The order in which the groups are listed in the final result, or the tuples within each group, is irrelevant.
With these conditions, the following code creates a dictionary whose keys are numbers that have been observed in some tuple (for example, 1, 2, 3, etc.) and whose values are sets with the tuples that contain that number.
I think the simplest way to understand it is by example.

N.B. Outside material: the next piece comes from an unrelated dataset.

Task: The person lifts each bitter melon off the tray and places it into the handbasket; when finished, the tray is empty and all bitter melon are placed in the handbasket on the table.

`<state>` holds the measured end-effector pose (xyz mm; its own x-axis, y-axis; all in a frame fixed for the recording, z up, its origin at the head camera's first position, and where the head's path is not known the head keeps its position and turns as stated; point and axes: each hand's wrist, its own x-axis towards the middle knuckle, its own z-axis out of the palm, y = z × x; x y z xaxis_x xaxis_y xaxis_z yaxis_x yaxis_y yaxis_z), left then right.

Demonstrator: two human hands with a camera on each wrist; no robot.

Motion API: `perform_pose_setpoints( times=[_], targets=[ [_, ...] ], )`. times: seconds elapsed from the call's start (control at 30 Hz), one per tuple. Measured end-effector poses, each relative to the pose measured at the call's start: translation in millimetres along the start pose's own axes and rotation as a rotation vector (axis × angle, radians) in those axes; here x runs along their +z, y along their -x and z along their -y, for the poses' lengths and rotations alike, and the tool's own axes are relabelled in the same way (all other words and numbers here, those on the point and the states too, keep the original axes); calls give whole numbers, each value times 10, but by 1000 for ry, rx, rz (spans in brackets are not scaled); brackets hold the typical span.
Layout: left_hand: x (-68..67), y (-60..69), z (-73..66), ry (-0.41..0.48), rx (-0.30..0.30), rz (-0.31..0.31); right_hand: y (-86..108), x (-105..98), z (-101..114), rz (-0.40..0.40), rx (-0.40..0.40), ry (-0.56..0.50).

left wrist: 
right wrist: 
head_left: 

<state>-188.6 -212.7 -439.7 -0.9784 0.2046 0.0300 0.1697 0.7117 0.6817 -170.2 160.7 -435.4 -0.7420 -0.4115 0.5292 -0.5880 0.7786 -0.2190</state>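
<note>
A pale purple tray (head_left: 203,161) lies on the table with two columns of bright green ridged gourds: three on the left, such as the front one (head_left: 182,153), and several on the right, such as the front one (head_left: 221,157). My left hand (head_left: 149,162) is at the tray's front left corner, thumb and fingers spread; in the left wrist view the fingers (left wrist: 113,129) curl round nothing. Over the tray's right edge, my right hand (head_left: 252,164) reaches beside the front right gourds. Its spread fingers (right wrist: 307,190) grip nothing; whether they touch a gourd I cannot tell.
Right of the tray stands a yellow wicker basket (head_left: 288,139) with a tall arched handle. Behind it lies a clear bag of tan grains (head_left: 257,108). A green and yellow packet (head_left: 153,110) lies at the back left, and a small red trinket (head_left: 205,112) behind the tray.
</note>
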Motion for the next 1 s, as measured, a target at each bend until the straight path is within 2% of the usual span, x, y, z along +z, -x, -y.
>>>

from collections import defaultdict
lista = [(1,2),(2,5),(3,4),(4,1),(8,2)]
grupos = defaultdict(set)
for tupla in lista:
for v in tupla:
grupos[v].add(tupla)
Result (variable grupos
):
defaultdict(set,
{1: {(1, 2), (4, 1)},
2: {(1, 2), (2, 5), (8, 2)},
3: {(3, 4)},
4: {(3, 4), (4, 1)},
5: {(2, 5)},
8: {(8, 2)}})
Which reads as follows:
- Tuples in which appears 1, = >
(1, 2), (4, 1)
- Tuples in which appears 2, = >
(1, 2), (2, 5), (8, 2)
- Tuples in which 3 appears, = >
(3, 4)
- etc.
Now we can only stay with the cases in which the set has more than one element, and thus form the list with the result you were looking for by means of the following list comprehension :
[ list(tuplas) for n, tuplas in grupos.items() if len(tuplas)> 1]
[[(1, 2), (4, 1)], [(1, 2), (2, 5), (8, 2)], [(4, 1), (3, 4)]]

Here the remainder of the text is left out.